The Bar Standards Board's complaints process is biased against male barristers, new research appears to show. But the system does not discriminate against black and minority ethnic (BME) barristers, the regulator says. 

A diversity review of the complaints process published today showed that while more BME barristers are the subject of complaints and punished by their regulator, this is down to factors other than ethnicity.

While previous studies had suggested a disparity in the outcome of complaints between BME and white barristers, analysis of the figures in greater depth showed that complaints about BME barristers were more likely to relate to a sole practitioner or an unregistered barrister and more likely to be initiated by the BSB.  

All factors make it more likely for a complaint to be investigated and for disciplinary action to be taken. 

However the new study suggests that gender does ‘significantly predict’ whether complaints are investigated and cases are referred to disciplinary action, even when other factors are taken into account. Figures show that the BSB is less likely to investigate or refer a female barrister than their male counterpart. 

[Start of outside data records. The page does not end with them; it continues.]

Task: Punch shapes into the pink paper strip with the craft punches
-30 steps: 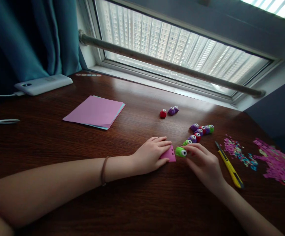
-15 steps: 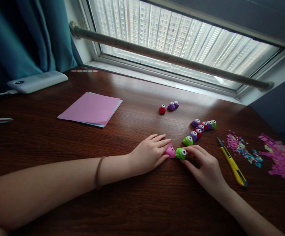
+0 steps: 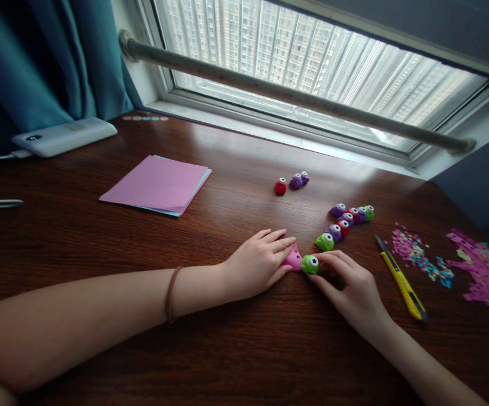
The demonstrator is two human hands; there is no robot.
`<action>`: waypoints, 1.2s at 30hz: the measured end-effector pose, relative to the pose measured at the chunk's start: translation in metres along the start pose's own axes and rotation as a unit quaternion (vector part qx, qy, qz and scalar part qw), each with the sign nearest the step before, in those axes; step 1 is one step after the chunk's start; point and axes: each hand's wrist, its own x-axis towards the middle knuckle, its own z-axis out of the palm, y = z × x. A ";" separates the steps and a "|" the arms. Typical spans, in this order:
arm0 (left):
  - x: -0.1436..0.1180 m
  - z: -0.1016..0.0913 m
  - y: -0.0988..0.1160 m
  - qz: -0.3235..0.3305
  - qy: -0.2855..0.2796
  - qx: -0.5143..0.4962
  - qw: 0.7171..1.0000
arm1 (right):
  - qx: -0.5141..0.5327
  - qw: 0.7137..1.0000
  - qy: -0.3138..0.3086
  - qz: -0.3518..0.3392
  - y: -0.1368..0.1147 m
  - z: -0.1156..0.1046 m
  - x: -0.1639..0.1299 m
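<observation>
My left hand [image 3: 257,263] lies flat on a small pink piece of paper [image 3: 294,258], its fingers stretched out over it and covering most of it. Star-shaped holes show in the part of the paper that sticks out. Between thumb and fingers, my right hand [image 3: 348,280] grips a green craft punch [image 3: 311,264] with a star on its white button. The punch sits at the right tip of the pink paper. Just beyond it, more punches in green, purple and red [image 3: 324,242] stand in a crooked row.
Right of my hand lies a yellow utility knife [image 3: 404,287] with its blade out, beside paper confetti [image 3: 417,254] and punched pink strips [image 3: 487,276]. Farther back are a red punch [image 3: 280,186], purple punches [image 3: 298,180], stacked coloured paper [image 3: 155,183] and a white power bank [image 3: 67,137] near the window.
Both hands, the pink paper and the green punch keep nearly the same positions. The whole view has shifted slightly.
</observation>
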 end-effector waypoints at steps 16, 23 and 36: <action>-0.003 -0.008 0.008 0.036 0.006 0.062 0.997 | -0.033 0.999 0.016 0.028 -0.003 0.009 -0.005; -0.007 -0.013 0.017 0.010 -0.043 0.008 0.999 | -0.046 0.998 0.031 0.024 0.002 0.008 -0.003; -0.009 -0.004 0.014 0.058 0.029 0.022 0.998 | -0.017 0.999 0.028 0.009 0.002 0.008 -0.001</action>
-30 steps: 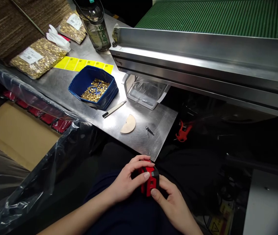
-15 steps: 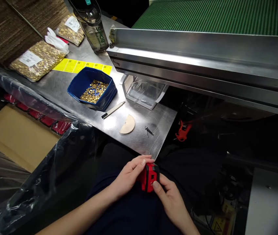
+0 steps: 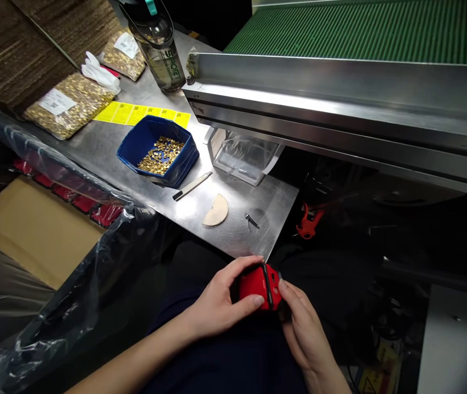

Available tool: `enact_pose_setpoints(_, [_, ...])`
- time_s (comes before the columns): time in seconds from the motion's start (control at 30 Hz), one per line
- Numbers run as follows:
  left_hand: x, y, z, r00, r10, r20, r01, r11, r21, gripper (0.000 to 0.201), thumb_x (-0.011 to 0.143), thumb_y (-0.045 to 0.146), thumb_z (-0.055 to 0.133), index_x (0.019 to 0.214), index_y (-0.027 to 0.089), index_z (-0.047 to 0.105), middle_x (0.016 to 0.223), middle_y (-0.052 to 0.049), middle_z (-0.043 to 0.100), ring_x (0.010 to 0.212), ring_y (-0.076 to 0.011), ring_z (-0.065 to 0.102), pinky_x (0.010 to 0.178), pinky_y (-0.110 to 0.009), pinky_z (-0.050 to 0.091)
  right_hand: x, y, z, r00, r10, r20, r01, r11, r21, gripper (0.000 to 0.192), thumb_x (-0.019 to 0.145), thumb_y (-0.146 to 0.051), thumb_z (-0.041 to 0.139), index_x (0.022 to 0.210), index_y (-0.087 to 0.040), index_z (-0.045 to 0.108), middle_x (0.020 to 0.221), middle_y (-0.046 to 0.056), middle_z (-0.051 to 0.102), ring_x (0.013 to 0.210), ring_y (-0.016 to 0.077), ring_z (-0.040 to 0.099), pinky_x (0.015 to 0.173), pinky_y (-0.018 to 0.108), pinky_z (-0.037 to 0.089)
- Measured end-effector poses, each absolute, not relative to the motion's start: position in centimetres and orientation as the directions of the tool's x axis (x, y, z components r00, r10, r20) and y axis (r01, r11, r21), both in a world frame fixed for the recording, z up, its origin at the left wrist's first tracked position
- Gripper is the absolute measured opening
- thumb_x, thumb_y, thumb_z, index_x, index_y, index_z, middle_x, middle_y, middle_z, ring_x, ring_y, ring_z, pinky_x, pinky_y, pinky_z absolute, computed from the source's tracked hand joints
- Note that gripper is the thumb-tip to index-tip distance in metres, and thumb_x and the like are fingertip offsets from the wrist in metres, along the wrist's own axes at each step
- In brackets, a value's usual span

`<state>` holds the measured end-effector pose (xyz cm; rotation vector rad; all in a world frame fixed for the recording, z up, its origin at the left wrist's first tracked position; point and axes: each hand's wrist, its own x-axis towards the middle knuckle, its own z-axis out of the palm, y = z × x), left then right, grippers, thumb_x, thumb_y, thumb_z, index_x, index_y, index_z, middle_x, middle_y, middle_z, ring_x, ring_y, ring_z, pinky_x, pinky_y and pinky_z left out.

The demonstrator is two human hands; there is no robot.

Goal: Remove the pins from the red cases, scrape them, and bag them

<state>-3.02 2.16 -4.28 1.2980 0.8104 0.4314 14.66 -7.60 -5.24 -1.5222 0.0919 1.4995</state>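
A small red and black plastic housing [image 3: 260,285] sits between both my hands, low over my lap, just below the near edge of the steel table [image 3: 233,241]. My left hand [image 3: 219,301] wraps its left side, thumb pressed on the red face and fingers curled over the top. My right hand [image 3: 304,327] grips its right side with fingertips on the black edge. A blue bin [image 3: 156,150] holding several small brass parts stands on the table farther up and to the left.
A utility knife [image 3: 191,186], a tan half-disc [image 3: 217,210] and a small metal clip [image 3: 252,220] lie on the table. Bags of brass parts [image 3: 69,104], yellow labels [image 3: 143,114] and a water bottle [image 3: 160,46] stand behind. The conveyor rail [image 3: 340,104] overhangs at right; a plastic-lined carton [image 3: 32,230] is left.
Both hands turned the red housing so a broad red face shows. It shifted slightly right and up, toward the table edge.
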Motion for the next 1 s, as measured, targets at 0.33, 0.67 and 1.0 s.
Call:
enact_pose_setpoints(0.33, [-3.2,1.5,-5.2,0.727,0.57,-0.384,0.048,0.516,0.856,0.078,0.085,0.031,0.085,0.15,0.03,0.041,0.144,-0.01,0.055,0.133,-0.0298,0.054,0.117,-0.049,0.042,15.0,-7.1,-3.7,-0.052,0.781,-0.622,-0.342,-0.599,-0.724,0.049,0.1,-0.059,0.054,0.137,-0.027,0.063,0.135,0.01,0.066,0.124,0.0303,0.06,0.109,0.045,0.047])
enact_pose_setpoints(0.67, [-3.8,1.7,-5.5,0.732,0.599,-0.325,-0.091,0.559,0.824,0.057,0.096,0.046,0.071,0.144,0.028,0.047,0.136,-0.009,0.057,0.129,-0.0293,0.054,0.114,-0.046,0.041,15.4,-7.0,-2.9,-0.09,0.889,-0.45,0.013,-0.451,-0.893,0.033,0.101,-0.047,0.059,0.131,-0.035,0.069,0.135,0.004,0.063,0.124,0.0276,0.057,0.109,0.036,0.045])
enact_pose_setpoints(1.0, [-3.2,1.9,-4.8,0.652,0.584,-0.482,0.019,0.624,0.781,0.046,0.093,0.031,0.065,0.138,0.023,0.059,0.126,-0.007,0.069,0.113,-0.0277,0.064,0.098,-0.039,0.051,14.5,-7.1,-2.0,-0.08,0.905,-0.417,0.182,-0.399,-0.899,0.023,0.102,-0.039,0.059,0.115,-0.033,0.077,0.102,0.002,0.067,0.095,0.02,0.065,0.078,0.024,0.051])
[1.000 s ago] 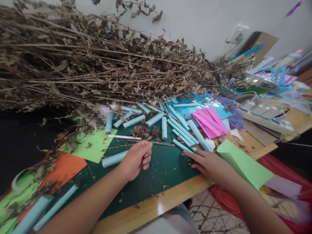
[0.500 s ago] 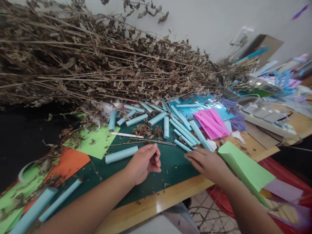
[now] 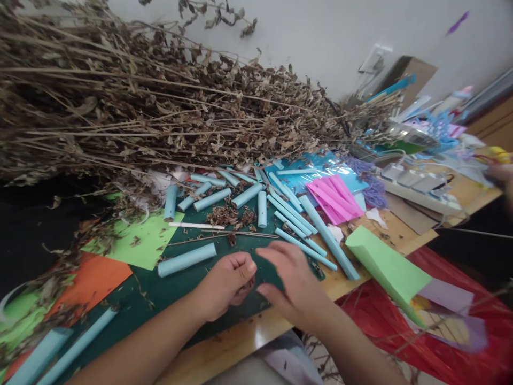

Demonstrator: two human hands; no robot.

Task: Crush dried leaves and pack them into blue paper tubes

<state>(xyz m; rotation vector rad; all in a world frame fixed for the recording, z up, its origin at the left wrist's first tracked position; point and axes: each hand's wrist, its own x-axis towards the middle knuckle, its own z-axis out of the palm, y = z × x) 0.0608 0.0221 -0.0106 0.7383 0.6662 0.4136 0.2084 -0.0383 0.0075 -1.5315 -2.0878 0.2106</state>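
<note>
My left hand (image 3: 228, 286) is closed just above the front of the green mat (image 3: 192, 291), with dark bits of dried leaves (image 3: 249, 282) showing between its curled fingers. Facing it from the right, my right hand (image 3: 294, 283) has thumb and fingers apart, with nothing visible between them. A thick light-blue paper tube (image 3: 187, 260) lies left of my left hand. Several slimmer light-blue tubes (image 3: 306, 248) lie side by side beyond my right hand. Crumbled dried leaves (image 3: 223, 215) sit in a small heap further back, near thin stalks (image 3: 248, 233) and a white stick (image 3: 196, 225).
A large bundle of dried stalks (image 3: 180, 112) fills the back. Green paper (image 3: 148, 240) and orange paper (image 3: 94, 286) lie left. Pink paper (image 3: 336, 200), a folded green sheet (image 3: 388, 267) and a power strip (image 3: 419, 187) are right. Another person's hand (image 3: 503, 174) shows at the far right.
My right hand has moved left, from the slim tubes to beside my left hand, and its fingers have spread. My left hand stays closed. The view has shifted right.
</note>
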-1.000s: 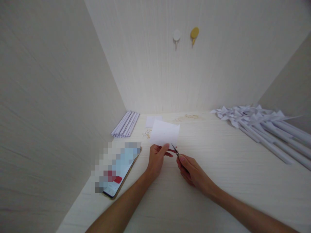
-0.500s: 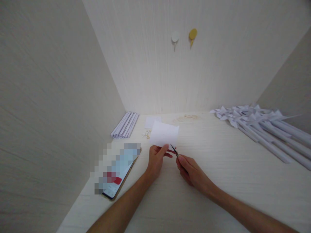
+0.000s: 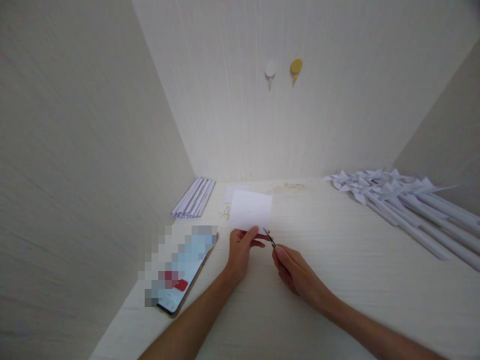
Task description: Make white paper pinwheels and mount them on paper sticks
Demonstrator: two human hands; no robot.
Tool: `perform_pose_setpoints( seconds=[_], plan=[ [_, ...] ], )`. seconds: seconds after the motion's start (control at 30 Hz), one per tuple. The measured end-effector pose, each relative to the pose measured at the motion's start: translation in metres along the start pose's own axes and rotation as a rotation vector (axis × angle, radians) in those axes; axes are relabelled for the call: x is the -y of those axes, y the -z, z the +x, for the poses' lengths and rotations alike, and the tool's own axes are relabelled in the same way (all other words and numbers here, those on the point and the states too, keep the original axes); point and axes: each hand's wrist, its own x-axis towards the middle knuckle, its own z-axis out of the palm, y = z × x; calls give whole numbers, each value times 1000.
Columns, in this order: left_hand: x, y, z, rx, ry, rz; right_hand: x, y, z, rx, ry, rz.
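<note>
Both hands work close together above the worktop (image 3: 337, 260): the left hand (image 3: 240, 250) pinches the near edge of a white card (image 3: 250, 211), lifting it clear so the small scissors (image 3: 269, 238), gripped in the right hand (image 3: 296, 272), can meet that edge. Paper rolls (image 3: 194, 197) and pinwheels (image 3: 397, 192) lie aside, within reach. No writing is readable; the phone (image 3: 180, 270) screen is blurred.
</note>
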Motion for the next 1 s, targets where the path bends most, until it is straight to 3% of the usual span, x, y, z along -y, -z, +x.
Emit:
perform_pose_setpoints(
  seconds=[0.23, 0.53, 1.0],
  plan=[
    [3, -1, -1, 21, 4, -12, -1, 1, 1, 9, 2, 55],
    [11, -1, -4, -76, 6, 97, -2, 1, 2, 11, 11, 147],
    [7, -3, -4, 4, 44, 68, -4, 2, 2, -18, 4, 49]
  ],
)
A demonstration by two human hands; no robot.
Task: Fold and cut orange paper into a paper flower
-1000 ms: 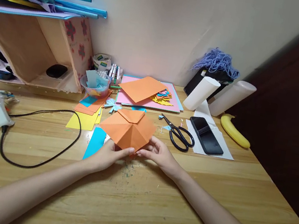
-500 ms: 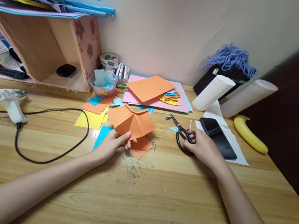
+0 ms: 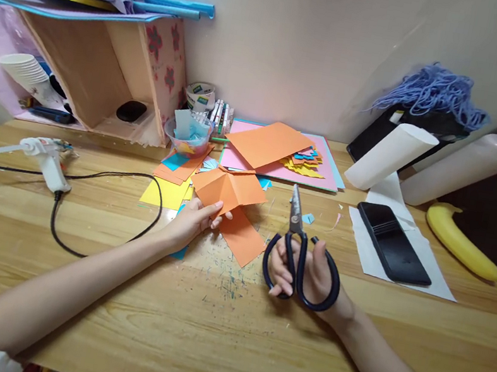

The report suggested that the BSB should ensure there is no gender discrimination in the complaints process.

Sara Jagger, director of professional conduct at the BSB, said: ‘It is pleasing that the report indicates there is no significant difference in complaints-handling between BME and white barristers, however this is an area we will continue to monitor. 

‘We do, however, need to look more carefully at the new findings in relation to the potential issue of gender bias and ensure that we take action to address this.’ 

The BSB said that in response to the findings it would further anonymise its assessment reports to avoid identifying a barrister’s gender, unless directly relevant to the complaint.